▶ [Aim of the exercise] Retype every line of the data below, starting with the first and ending with the line that contains "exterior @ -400", but leave out the pictures.

▶ [Dataset section]
*** Begin section ***
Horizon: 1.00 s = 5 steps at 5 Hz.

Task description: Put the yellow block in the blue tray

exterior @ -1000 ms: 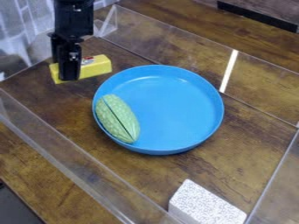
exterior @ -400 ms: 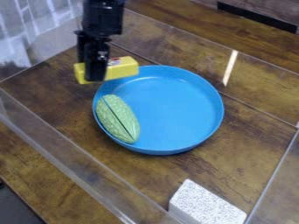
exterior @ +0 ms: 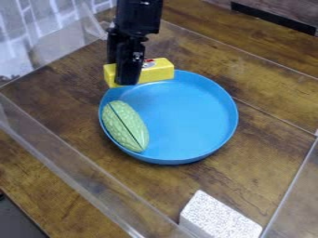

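Small yellow rectangular block with a white-and-red label (exterior: pixel 156 69): pinched in the black robot gripper (exterior: pixel 125 70), at the far left edge of the round bright-blue plastic tray (exterior: pixel 187 119), overlapping the rim as seen from here; its height above the rim cannot be told. The claw is closed on the block's left part, the right part jutting out free. Green ribbed oval (exterior: pixel 125 125): inside the tray, along its left side. White speckled block (exterior: pixel 220 216): outside the tray, near and to the right, on the brown wooden table (exterior: pixel 47 116). Step in hand, as judged: carrying the block to the tray. The next move calls for travel nearer and rightward over the bare blue floor, clear of the oval, then lowering and release.
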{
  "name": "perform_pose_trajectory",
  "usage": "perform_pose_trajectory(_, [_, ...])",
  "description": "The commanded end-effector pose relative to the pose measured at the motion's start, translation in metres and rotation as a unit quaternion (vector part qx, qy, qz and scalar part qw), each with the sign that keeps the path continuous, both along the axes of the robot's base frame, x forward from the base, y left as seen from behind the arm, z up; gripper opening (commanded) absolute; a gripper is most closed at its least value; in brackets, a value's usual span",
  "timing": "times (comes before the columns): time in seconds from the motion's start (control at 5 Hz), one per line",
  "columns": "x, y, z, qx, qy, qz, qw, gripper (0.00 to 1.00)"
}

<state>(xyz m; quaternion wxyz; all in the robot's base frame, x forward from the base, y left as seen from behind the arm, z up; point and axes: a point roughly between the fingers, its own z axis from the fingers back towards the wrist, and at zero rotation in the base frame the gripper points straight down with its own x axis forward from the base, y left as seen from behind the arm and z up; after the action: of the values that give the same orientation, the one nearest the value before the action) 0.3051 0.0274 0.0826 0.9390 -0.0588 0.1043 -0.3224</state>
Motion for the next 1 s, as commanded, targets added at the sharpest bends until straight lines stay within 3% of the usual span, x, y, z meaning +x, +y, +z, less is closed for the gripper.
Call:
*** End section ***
▶ [Answer box]
Horizon: 1.00 s = 5 steps at 5 Hz.

Task description: Put the yellow block in the blue tray

exterior @ -1000 ms: 
exterior @ -400 ms: 

Work on the exercise is now concluded.